*What to produce:* Go through the material below line by line and count those containing "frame". Write the count and nothing more.

◆ ◆ ◆ ◆ ◆ ◆ ◆

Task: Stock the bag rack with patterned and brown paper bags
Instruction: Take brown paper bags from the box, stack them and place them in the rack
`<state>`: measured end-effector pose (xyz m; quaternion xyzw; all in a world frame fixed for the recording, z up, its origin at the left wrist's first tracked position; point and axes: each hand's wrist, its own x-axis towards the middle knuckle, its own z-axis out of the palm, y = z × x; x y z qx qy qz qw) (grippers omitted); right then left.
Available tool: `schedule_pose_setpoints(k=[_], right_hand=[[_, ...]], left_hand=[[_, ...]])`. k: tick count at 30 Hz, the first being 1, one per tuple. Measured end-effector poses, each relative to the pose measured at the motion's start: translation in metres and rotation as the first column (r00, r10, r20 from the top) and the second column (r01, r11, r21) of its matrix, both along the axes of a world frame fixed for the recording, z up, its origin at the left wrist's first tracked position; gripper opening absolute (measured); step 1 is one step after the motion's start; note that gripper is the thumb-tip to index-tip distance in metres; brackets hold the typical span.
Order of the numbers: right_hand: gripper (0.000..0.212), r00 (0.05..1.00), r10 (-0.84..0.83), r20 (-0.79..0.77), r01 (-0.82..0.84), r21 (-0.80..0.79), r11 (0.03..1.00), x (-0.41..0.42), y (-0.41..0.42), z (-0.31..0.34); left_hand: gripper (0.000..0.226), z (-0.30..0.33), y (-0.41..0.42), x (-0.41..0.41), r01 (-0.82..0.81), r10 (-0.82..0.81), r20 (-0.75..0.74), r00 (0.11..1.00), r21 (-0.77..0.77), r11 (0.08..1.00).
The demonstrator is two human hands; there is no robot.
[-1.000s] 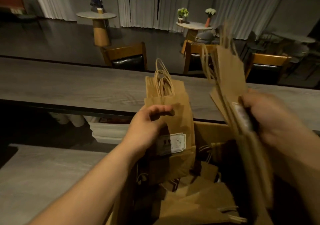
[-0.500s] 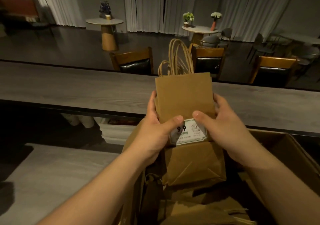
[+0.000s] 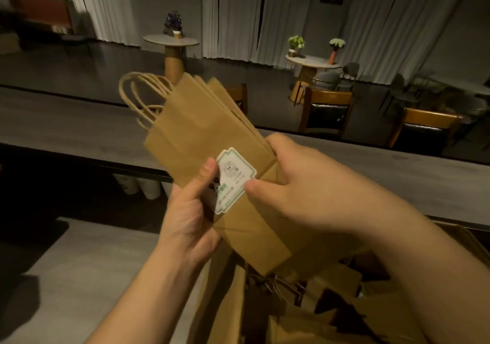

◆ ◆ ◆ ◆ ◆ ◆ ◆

*Response area:* 2